Last night, we watched the movie Still Alice.  In this movie, Julianne Moore is Dr. Alice Howland, a highly respected professor at Columbia who comes down with early-onset Alzheimer's at age 50.  Particularly for someone to whom the intellect is everything, this disease is brutal, as it slowly takes away the memories that defined their capabilities.  The film follows the disease's progression as, step by step, one thing after another is taken away from her.  And it examines, to some extent, the impact of the disease on family members.  Alec Baldwin is her husband, who is supportive but also has to watch out for his own career, since he is now the sole breadwinner.  Her children, played by Kate Bosworth, Hunter Parrish, and Kristin Stewart, have to figure out their own roles in their mother's life, as well as her changing role in theirs.

Julianne Moore won an Academy Award for her role, and it was well deserved.  She really became Alice Howland.  Her gradual transformation from a leading expert in linguistics to somebody who had nothing but a vague idea of who she was, was powerful, unsettling, and not pretty.  A really tremendous performance.

For many of us, the fear of getting Alzheimer's, or something like it, is a reality, especially as we grow older.  Both of my grandmothers, one of my aunts, and my mother-in-law had dementia.  Whether they had Alzheimer's or something else, I don't know, but it doesn't really matter.  It was frightening: they could very easily get out of the house one day and disappear.  It happens all the time - we see Amber Alerts nearly every week here in western North Carolina for just that sort of thing.  Or they could run up tens of thousands of dollars of in bills if an unscrupulous salesperson hits them at the wrong time (something like this happened with my aunt).  If not that, then the bills for adequate care can bankrupt a family.  In the movie, Moore and her husband were pretty affluent and had good insurance, so the story could focus on the disease and its impact.  Money was a concern but not a driving factor.  For most of us, being able to pay for adequate care will be critical concerns.
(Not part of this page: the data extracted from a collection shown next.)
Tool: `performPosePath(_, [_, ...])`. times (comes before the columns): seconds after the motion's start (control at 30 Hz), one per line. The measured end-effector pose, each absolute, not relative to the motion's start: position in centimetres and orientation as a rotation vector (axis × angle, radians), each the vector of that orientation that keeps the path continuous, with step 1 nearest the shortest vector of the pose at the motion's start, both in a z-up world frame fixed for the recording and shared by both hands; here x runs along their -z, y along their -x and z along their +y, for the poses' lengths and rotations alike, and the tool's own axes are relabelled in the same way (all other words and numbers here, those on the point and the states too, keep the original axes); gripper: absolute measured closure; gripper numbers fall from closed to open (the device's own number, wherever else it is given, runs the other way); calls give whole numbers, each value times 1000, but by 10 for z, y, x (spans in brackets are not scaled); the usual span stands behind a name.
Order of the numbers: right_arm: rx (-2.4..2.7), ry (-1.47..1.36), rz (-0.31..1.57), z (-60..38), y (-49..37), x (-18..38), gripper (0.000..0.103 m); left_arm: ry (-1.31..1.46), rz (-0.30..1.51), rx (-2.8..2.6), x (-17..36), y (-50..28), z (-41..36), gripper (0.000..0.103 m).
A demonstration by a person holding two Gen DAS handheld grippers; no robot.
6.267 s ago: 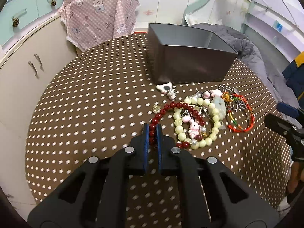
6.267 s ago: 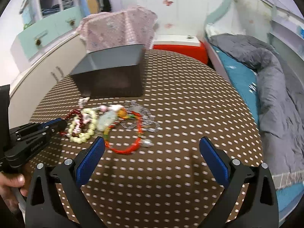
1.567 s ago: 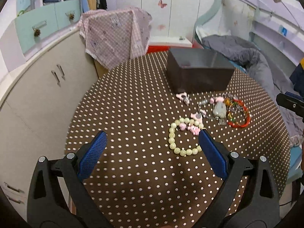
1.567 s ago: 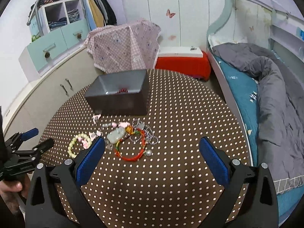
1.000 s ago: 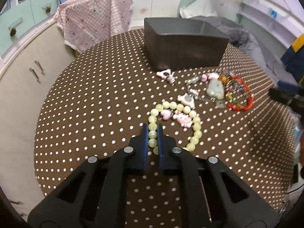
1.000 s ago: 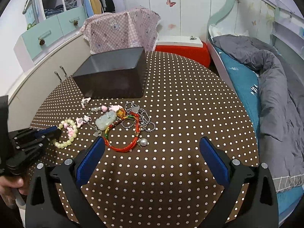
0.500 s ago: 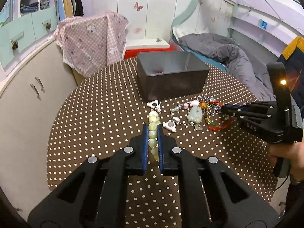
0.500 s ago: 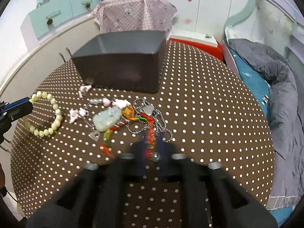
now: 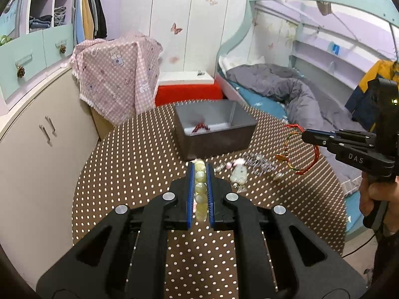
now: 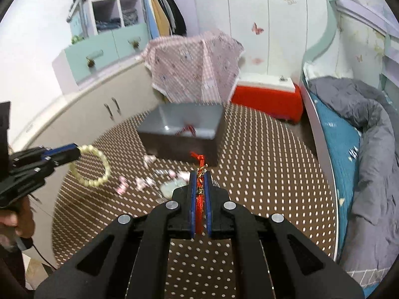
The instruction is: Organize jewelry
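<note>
My left gripper [image 9: 199, 168] is shut on a pale green bead bracelet [image 9: 200, 189], held above the round dotted table; the bracelet hangs as a ring in the right wrist view [image 10: 91, 165]. My right gripper [image 10: 200, 174] is shut on a red cord bracelet [image 10: 199, 191], also lifted; it shows in the left wrist view [image 9: 303, 152]. The grey box [image 9: 214, 130] stands at the table's far side with a dark red bead bracelet [image 9: 200, 127] inside. Both grippers are short of the box.
Loose jewelry lies on the brown dotted tablecloth [image 9: 139, 164] in front of the box: a jade pendant [image 9: 238, 173], pink charms and a silver chain [image 9: 259, 163]. A cabinet is at left, a bed [image 10: 354, 134] at right.
Both grippers have risen from the table, each with its bracelet. The right gripper closed on the red cord bracelet and lifted it off the pile.
</note>
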State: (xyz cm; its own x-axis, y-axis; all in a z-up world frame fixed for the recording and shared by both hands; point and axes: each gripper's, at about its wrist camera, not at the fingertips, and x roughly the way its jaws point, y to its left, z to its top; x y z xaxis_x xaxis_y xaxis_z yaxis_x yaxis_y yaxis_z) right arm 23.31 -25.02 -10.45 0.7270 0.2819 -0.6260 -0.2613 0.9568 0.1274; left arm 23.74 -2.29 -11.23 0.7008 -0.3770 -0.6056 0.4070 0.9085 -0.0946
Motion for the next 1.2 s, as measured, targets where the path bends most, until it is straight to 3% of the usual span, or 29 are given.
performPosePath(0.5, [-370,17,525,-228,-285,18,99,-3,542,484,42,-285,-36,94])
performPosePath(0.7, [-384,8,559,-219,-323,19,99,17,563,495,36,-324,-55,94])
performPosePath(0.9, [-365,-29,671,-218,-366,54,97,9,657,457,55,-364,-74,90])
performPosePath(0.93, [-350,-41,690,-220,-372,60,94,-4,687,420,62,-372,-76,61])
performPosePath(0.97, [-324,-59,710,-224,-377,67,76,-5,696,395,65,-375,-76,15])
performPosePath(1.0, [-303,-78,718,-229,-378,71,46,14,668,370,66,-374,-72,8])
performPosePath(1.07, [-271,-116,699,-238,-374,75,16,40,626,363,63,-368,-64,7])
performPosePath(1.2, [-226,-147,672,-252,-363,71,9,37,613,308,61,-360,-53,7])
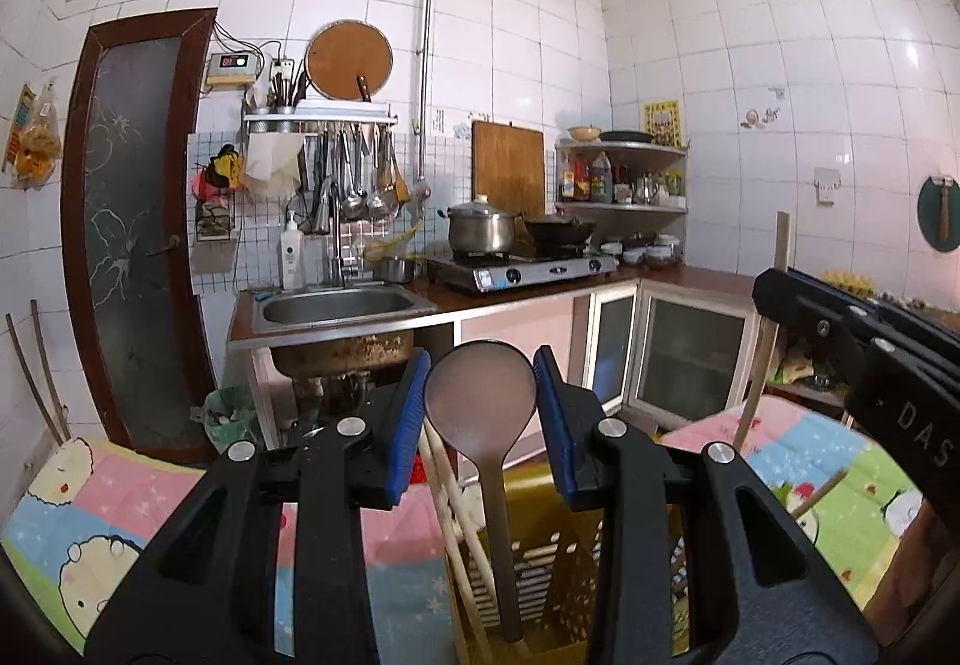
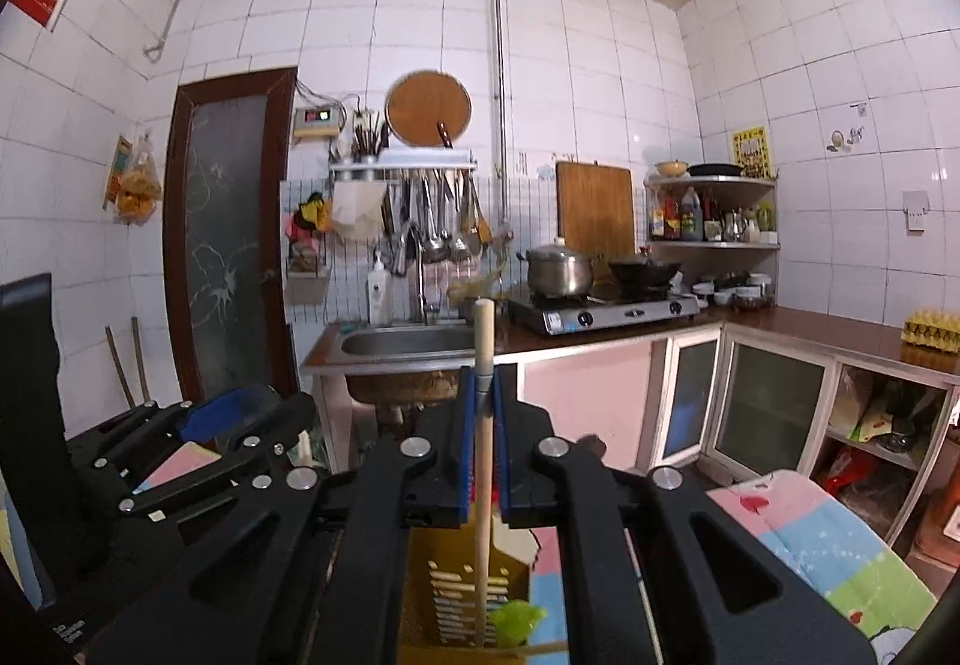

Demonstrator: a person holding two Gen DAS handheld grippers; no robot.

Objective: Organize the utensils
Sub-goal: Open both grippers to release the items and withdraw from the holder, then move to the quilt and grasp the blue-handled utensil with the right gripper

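Observation:
A yellow slotted utensil holder point(image 1: 540, 563) stands on the cartoon-print cloth; it also shows in the right wrist view point(image 2: 456, 593). A grey translucent ladle point(image 1: 480, 401) stands upright in it, bowl up, between the blue pads of my left gripper point(image 1: 482, 365), which is open around it without touching. Pale chopsticks point(image 1: 450, 491) lean in the holder too. My right gripper point(image 2: 483, 389) is shut on a wooden stick handle point(image 2: 483, 341) that reaches down into the holder, next to a green utensil point(image 2: 516, 620). The right gripper shows at the right in the left wrist view point(image 1: 852, 329).
The table wears a pastel cartoon cloth point(image 1: 150, 491). Beyond it are a steel sink point(image 1: 342, 305), a gas stove point(image 1: 522, 269) with a pot and wok, and glass-door cabinets point(image 1: 690, 353). An egg tray point(image 2: 933, 335) sits on the right counter. A green-lined bin point(image 1: 231, 413) stands by the door.

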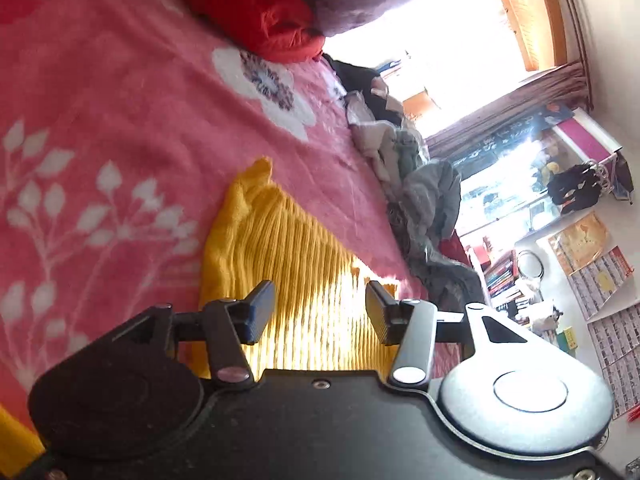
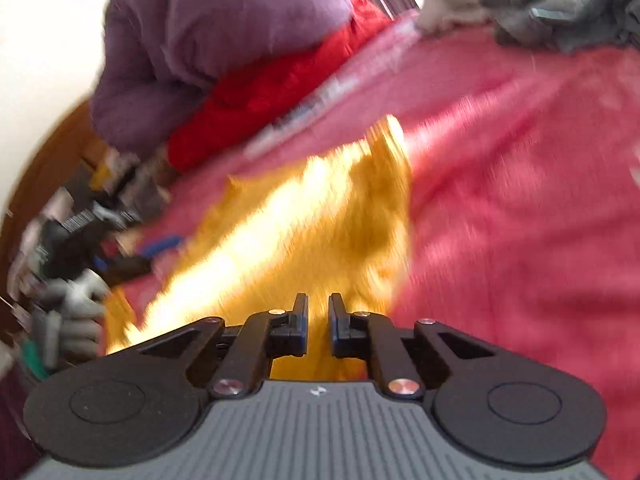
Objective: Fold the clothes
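Sweater [image 1: 280, 248] edge lies on open pink blanket [image 1: 120, 100].

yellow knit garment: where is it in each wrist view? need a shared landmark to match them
Left wrist: yellow knit garment lies lower centre on the pink floral blanket, running down behind the fingers.
Right wrist: it fills the centre, blurred, just ahead of the fingers.
Shared landmark: the red padded item under the purple one, at the blanket's far edge.
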`<state>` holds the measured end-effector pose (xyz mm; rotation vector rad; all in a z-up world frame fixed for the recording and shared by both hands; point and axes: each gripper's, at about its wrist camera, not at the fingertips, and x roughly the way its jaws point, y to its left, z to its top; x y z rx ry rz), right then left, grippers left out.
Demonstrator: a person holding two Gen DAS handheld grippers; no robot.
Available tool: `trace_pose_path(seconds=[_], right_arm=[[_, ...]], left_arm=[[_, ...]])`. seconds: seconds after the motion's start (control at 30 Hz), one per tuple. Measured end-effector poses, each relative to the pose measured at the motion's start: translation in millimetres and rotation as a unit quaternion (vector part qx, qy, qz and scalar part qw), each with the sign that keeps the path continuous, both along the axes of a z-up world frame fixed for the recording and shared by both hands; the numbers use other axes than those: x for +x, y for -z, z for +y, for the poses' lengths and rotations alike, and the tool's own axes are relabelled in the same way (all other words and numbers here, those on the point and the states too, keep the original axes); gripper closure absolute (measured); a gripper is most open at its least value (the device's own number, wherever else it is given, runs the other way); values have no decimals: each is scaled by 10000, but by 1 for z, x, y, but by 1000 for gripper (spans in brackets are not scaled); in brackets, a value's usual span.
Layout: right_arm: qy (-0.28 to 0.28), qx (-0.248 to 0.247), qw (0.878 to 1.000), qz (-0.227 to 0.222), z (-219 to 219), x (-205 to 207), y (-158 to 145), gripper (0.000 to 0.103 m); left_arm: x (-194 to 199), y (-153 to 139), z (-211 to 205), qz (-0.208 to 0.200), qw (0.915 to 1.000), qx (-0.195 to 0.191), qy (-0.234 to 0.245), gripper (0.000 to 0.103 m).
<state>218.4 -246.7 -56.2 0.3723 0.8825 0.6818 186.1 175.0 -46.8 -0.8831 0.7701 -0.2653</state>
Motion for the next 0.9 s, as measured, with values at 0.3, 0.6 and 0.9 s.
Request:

I've left the age of 60 in the rear-view mirror and the prospect of dementia is now a constant low-level bogeyman.  I'm more forgetful now, but it seems (so far) to be just normal.  Fortunately, the men in my family have all retained their mental facilities to the end.  That's good news for me, but I'm only one half of my household.

Young people watch horror movies for a gratuitous scare.  Still Alice is a horror story for older folks, with the added twist of being a real threat.  Still, it was worth watching.  There is life with Alzheimer's.  You just appreciate it a lot more.